A Note on My Harding Research

The information I posted during 2020 mostly covered Warren Harding's front-porch campaign from his home on Mt. Vernon Avenue in Marion, Ohio. The campaign officially started on July 31, 1920, and ended on September 25. The plan was to post daily on events that occurred exactly 100 years ago that day, but I shared other information as well. You'll have to read bottom-to-top if you want to follow the campaign from Day 1.

I used the open web for some of my research but also information accessible by using my library card or my subscription to www.newspapers.com. The most useful resource was the Marion Star, which was owned by the Hardings at the time of the campaign. I also browsed online copies of other newspapers like the New York Times, the Washington Star, and the Dayton Daily News, which, in 1920, was owned by Harding's Democratic opponent, Governor James M. Cox. I also posted information from other newspapers that covered Harding's trips away from Marion during the campaign.

Another great resource I used was Dale E. Cottrill's The Conciliator, a 1969 biography of the president that expanded an earlier bibliography of Harding's speeches. An online version is available at the Internet Archive, but I used a hard copy borrowed from the State Library of Ohio.

Readers should not construe anything posted here as a political statement on my part. I just like Harding as a historical topic.

7/23/2020

Friday, July 23, 1920

With the notification ceremonies completed, the Marion Star publishes this statement:
Senator Harding has asked the Star to express his very genuine gratitude to everybody in Marion who participate in making so notable a success of yesterday's notification. Senator Harding is really more than grateful, he is very proud of the home town.
The task was no ordinary one, it was not easy. It is very difficult to specify the various contributors, from humblest to the Civic association officials of great responsibility. Men and women alike, boy scouts, service men, city officials—all did the thing so well that this paper is glad to convey the deep gratitude Senator Harding feels.
Telegrams from around the country pour into the Harding campaign headquarters. The laudatory ones are shared with the press, including this one from Massachusetts: "Your acceptance speech was in itself a sermon from Mount Marion, the gospel which will echo across the world and live in the hearts of men, placing our party on the highest run of its progressive ladder and you as the savior of America and the peace of the world. Thank God for giving you to lead us."

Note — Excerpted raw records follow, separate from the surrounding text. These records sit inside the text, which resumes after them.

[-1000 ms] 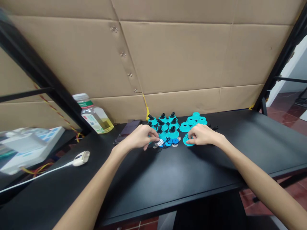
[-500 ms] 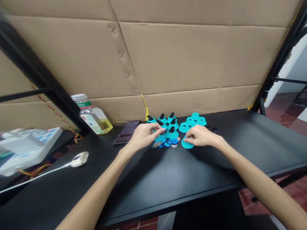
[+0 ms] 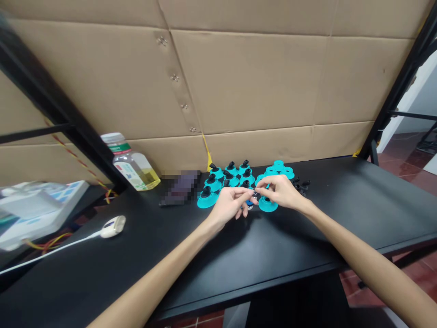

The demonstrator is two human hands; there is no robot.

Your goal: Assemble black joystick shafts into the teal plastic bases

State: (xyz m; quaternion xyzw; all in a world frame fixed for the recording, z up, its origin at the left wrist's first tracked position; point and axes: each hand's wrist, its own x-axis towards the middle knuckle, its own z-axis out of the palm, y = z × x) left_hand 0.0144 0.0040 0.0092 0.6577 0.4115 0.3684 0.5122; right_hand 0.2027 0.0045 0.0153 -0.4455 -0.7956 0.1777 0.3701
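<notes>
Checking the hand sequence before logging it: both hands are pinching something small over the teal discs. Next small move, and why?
Probably lower the small part onto the teal disc under the right hand. The left hand and right hand meet right beside that disc, and the teal bases to the left already carry black fittings. The part itself is too small to identify.

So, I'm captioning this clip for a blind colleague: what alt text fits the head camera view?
The left hand and right hand meet at a small dark part among turquoise discs with black knobs on a black table. A cardboard wall stands behind.
</notes>
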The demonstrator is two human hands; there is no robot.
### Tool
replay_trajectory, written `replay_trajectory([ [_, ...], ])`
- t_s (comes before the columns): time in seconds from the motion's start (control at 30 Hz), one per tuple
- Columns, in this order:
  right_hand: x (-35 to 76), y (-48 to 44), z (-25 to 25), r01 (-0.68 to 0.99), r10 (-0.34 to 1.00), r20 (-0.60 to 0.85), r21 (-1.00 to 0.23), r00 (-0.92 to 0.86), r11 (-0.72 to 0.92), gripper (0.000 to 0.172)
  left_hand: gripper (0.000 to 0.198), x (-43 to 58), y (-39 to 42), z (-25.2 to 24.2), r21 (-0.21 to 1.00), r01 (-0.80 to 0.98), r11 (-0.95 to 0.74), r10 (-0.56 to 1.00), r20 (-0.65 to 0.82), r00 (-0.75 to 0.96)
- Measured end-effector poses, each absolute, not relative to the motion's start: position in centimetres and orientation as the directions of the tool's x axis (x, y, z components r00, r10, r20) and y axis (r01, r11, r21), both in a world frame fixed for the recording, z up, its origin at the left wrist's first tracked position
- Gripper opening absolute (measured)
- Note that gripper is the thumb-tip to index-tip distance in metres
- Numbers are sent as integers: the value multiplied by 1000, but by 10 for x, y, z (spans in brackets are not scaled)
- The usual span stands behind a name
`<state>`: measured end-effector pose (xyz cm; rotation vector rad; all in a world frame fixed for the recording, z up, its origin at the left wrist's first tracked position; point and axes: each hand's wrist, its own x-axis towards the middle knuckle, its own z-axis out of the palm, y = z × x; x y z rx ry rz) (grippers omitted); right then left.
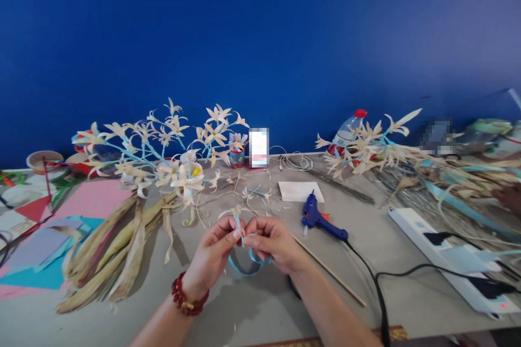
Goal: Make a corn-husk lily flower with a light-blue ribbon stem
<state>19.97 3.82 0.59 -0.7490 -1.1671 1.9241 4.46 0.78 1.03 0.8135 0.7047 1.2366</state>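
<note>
My left hand (217,241) wears a red bead bracelet (188,295). Its thumb and fingers pinch the thin stem of a small pale husk flower (236,211), which points up above the fingertips. Light blue tape covers part of this stem. Close against it, my right hand (268,241) has its fingers closed on the light blue tape (246,273), whose loose length loops below both hands. The fingers hide where tape and stem meet.
Blue-stemmed husk flowers (163,135) stand at the back left, others (366,146) at the back right. Dried corn husks (126,260) lie to the left. A blue glue gun (319,217), wooden stick (329,271) and white power strip (431,249) lie to the right.
</note>
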Motion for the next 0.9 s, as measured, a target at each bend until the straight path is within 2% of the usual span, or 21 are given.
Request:
replay_trajectory([
  [0.2,197,37,2,-305,845,-99,-905,-525,-296,31,12,44,7,9,838,-532,122,984,-31,177],
  [0.43,198,37,3,-258,902,-31,-953,-431,-156,31,8,44,7,7,895,-445,28,995,19,100],
  [0.57,199,37,5,-226,899,-8,-967,-437,-119,32,7,42,9,7,919,-395,-5,989,64,136],
  [0.9,203,37,9,-177,901,21,-982,-434,-62,29,10,37,14,9,955,-294,-28,988,72,139],
])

Harding spends much of the day at the Westbrook Country Club in Mansfield, the second time he has been there this week. For this round of golf he is joined by Senators Elkins of West Virginia, Frelinghuysen of New Jersey, Hale of Maine, all of whom have played with Harding in Washington. Senator Frelinghuysen was an overnight guest of the Hardings. Mrs. Harding joins them on the golf outing.

The proud citizens of Marion will already be able to see news footage from Thursday: "Moving pictures of the Harding Notification" will be shown tonight at the Grand.

Sources:
  • "Are Jubilant Over Address." Marion Star. 23 July 1920.
  • "Motor to Mansfield for Golf Game Today." Marion Star. 23 July 1920.
  • "Mr. Harding's Gratitude." Marion Star. 23 July 1920.
  • "Senator Harding and Fellow Senators Here for Golf Game." Mansfield News-Journal. 23 July 1920.
  • "Wires Commending Republican Nominee." Marion Star. 23 July 1920.